El incipiente alto el fuego será precario e inseguro tratándose de Netanyahu, que puede romperlo a conveniencia una vez liberados los rehenes, a poco que se despiste Trump en su improbable vigilancia. No es mejor el plan en su conjunto, concebido para satisfacer las exigencias de unos y otros y los negocios de todos, desde la vanidad trumpista con la ridícula presidencia de un Gobierno tecnocrático hasta la presumible pero incierta solidaridad de los árabes del Golfo gracias al nebuloso reconocimiento nominal del derecho palestino al autogobierno. Hay premio especial para Qatar, paciente mediador bombardeado en plena negociación: las disculpas del bombardeador Netanyahu y el irónico regalo de un decreto de Trump con garantías máximas de defensa ante un ataque exterior.
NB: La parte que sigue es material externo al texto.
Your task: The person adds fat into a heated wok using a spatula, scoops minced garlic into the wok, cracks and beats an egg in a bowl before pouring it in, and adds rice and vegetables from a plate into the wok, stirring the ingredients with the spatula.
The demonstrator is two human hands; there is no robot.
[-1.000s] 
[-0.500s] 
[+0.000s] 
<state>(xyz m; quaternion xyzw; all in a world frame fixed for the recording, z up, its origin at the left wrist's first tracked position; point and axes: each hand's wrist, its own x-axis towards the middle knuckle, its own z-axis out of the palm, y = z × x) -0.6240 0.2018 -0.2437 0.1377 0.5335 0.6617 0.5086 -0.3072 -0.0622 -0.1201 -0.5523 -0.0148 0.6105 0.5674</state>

Lleno de imprecisiones e incógnitas, la aplicación del plan será lenta y accidentada. Sin mención alguna a Cisjordania, en plena gazificación, todo parece dispuesto para que nada cambie e incluso empeore tras una aparente y efímera mejora. Es el regreso a 1948, la casilla de salida del mandato británico con una Nakba peor, de mayores proporciones, más sangrienta, casi sin territorio y esta vez fuera de Naciones Unidas. “Mañana es ayer” es el estribillo que da título al libro recién publicado de Hussein Agha y Robert Malley, negociadores en todos los procesos de paz de los últimos decenios, que dan por enterrados los dos Estados y el entero proceso de Oslo y reivindican el reconocimiento de derechos ciudadanos para todos, israelíes y palestinos, en “una especie de condominio israelo-palestino, en el que la conexión relevante no sea entre el Estado y el territorio, sino entre el Estado y el individuo, viva donde viva”.
El nuevo equilibrio regional que busca la Pax Trumpiana no liquida, en cambio, la causa palestina. Al contrario, su reconocimiento internacional y su fuerza moral son mayores, frente a un Israel aislado y moralmente destruido por sus excesos militaristas. Se abre un camino incierto pero obligado para la diplomacia y la política. Y no queda otra que emprenderlo, volver a empezar y evitar los errores del pasado, ante todo el persistente y compartido pecado fundacional de quienes fiaron a la violencia la resolución de los conflictos y la satisfacción de sus legítimas reivindicaciones.